Dopo la perdita di 63 soldati e una caduta di immagine, a livello internazionale, di notevole gravità, il governo israeliano – che aveva scelto, con non poca avventatezza, di attaccare Hamas a Gaza – non può che fare altro che imboccare la via della “dignitosa ritirata”.
Il conflitto urbano – stranamente sottovalutato dai vertici dello Tsahal – si è rivelato null’altro che quello che poteva essere: una gigantesca trappola per topi, tra l’altro predisposta da Hamas con una accuratezza assai superiore al passato. Così, le perdite israeliane hanno cominciato a salire e non si sono più fermate. Del resto, 63 morti in combattimento (al momento in cui scrivo) sono un’enormità, soprattutto in funzione dei risultati ottenuti: zero, se non la riprovazione internazionale per aver provocato oltre un migliaio di vittime civili, tra cui donne e bambini.
Poiché non ritengo che la massima dirigenza israeliana non sia in grado di comprendere il dilemma in cui si è cacciata (non a caso sta cercando di uscirne…), credo si debba necessariamente pensare a una grave sottovalutazione del nemico, dei suoi livelli di preparazione, della sua determinazione.
E’ vero che Hamas era nota, fino a qualche tempo fa, come un’organizzazione le cui capacità militari erano lungi dall’essere eccelse, ma si può ancora dire così?
Sicuramente le perdite umane che essa ha subito sono state elevatissime, ma, in un conflitto urbano la “conta dei morti” ha un valore molto relativo. I miliziani sono pronti a morire, in quanto impegnati in una guerra patriottica. Se non lo fossero, non si impegnerebbero individualmente in un conflitto tanto asimmetrico. Non si può dire altrettanto, per contro, per lo Tsahal, che sicuramente possiede dell’unità d’élite di altissimo livello, ma la cui qualità media – come è testimoniato da molti studi tecnici sul tema – è in costante erosione.

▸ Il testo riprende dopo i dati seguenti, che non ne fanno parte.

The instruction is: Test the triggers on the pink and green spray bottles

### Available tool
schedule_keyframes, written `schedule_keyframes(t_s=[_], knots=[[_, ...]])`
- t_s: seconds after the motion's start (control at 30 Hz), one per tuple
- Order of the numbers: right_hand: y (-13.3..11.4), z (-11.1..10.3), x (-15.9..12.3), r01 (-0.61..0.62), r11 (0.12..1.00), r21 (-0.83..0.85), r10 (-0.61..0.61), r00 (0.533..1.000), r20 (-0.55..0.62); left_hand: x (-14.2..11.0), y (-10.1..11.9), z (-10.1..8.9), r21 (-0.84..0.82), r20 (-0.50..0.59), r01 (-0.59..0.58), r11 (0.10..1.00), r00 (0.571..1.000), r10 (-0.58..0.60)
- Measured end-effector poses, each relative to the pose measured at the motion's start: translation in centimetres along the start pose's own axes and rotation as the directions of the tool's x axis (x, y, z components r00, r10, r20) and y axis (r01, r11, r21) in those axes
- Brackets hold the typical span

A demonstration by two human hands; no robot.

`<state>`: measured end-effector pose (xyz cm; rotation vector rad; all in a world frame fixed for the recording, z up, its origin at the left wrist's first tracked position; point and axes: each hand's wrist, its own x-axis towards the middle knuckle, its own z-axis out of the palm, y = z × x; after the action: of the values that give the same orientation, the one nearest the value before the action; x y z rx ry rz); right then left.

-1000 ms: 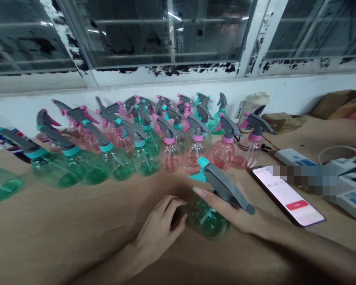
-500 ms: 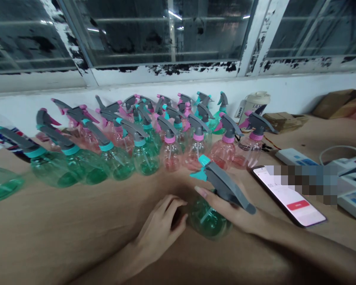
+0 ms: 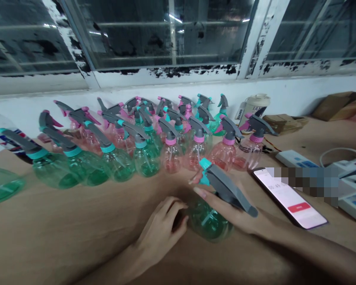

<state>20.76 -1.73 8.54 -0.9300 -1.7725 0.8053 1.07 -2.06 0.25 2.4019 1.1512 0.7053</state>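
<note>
Holding a green spray bottle (image 3: 212,225) in the right hand (image 3: 239,215), gripping just under its grey trigger head (image 3: 230,190), with the thumb laid along the near side and a fingertip beside the teal trigger (image 3: 205,180) (cannot tell whether pressing it). Having that bottle low over or on the brown table (image 3: 77,221), in front of the other bottles and right of centre. Resting the left hand (image 3: 163,225) just left of it, fingers loosely curled around nothing visible; cannot tell whether touching the bottle's wall. Facing a front row of teal-collared green bottles (image 3: 117,166) to the left and pink-collared bottles (image 3: 171,158) to the right, with more crowded behind, toward the white wall (image 3: 290,89). Showing a phone (image 3: 311,217) to the right of the held bottle, screen lit, red button visible (partly covered by a pixelated patch). Showing farther back a white power strip (image 3: 290,158), a coffee cup (image 3: 256,106) and cardboard boxes (image 3: 338,105).
</note>
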Motion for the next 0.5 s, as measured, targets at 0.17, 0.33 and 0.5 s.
schedule_keyframes(t_s=[0.17,0.33,0.5], knots=[[-0.4,0.1,-0.1,0.001,0.992,-0.129,-0.008,0.999,-0.054,-0.1,0.0,0.0,0.0,0.004,-0.021,1.0,1.0,0.021],[-0.1,0.0,-0.2,0.075,0.994,-0.081,-0.079,0.996,-0.046,-0.1,0.0,0.0,0.007,-0.005,-0.026,1.0,1.0,0.026],[0.8,0.0,-0.5,0.048,0.992,-0.113,-0.049,0.999,-0.003,0.0,-0.2,0.1,0.009,0.001,-0.026,1.0,1.0,0.026]])
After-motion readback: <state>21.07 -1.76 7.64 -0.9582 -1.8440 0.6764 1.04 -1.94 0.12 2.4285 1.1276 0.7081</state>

Come dimenticare che Israele ha perduto da tempo la dimensione cultural-spirituale delle origini e si è trasformata nella classica società che definirò occidentale solo per farmi comprendere (aborro infatti tale definizione)? Una società dove le spinte ideali hanno lasciato progressivamente spazio a valori di tutt’altra natura. Certo, rimane la dimensione della “difesa della patria in pericolo”, ma quanto vale – come propellente – in una guerra scopertamente offensiva?
E quanto è pronto lo Tsahal a sostenere fino in fondo un conflitto urbano? Le vicende della guerra e i modi in cui i 63 morti israeliani si sono accumulati parlano certo di una crescente capacità militare di Hamas, ma testimoniano pure di trascuratezze, sorprese, colpevoli abitudini routinarie, sottovalutazione del nemico, etc.
Come sempre accade in casi del genere, ora i militari israeliani imputano ai loro nemici di “non attenersi alle regole”. Francamente tale affermazione fa un po’ sorridere, poiché a quali regole avrebbe dovuto attenersi Hamas, a quelle che la volevano tradizionalmente soccombente?
La guerra è una realtà dinamica, una delle più dinamiche esistenti, nell’ambito della quale le regole – se regole vi sono – richiedono modifiche e correttivi quotidiani. Per ora, è chiaro che Israele, dopo l’insuccesso del conflitto del 2006 con gli Hezbollah libanesi, non ha migliorato le proprie capacità militari nella guerra asimmetrica in ambiente urbano, anzi forse le ha addirittura peggiorate (o comunque Hamas ha migliorato le proprie). Potrà migliorarle in futuro, ma dovrà riflettere a lungo e approfonditamente su ciò che è accaduto in questi giorni, e a quale prezzo per l’immagine dello Stato ebraico.
La guerra asimmetrica si conclude sempre con “la sconfitta del vincitore”, ma questa volta Israele non ha proprio vinto alcunché. Ha solo perso credibilità militare (molta) e politica.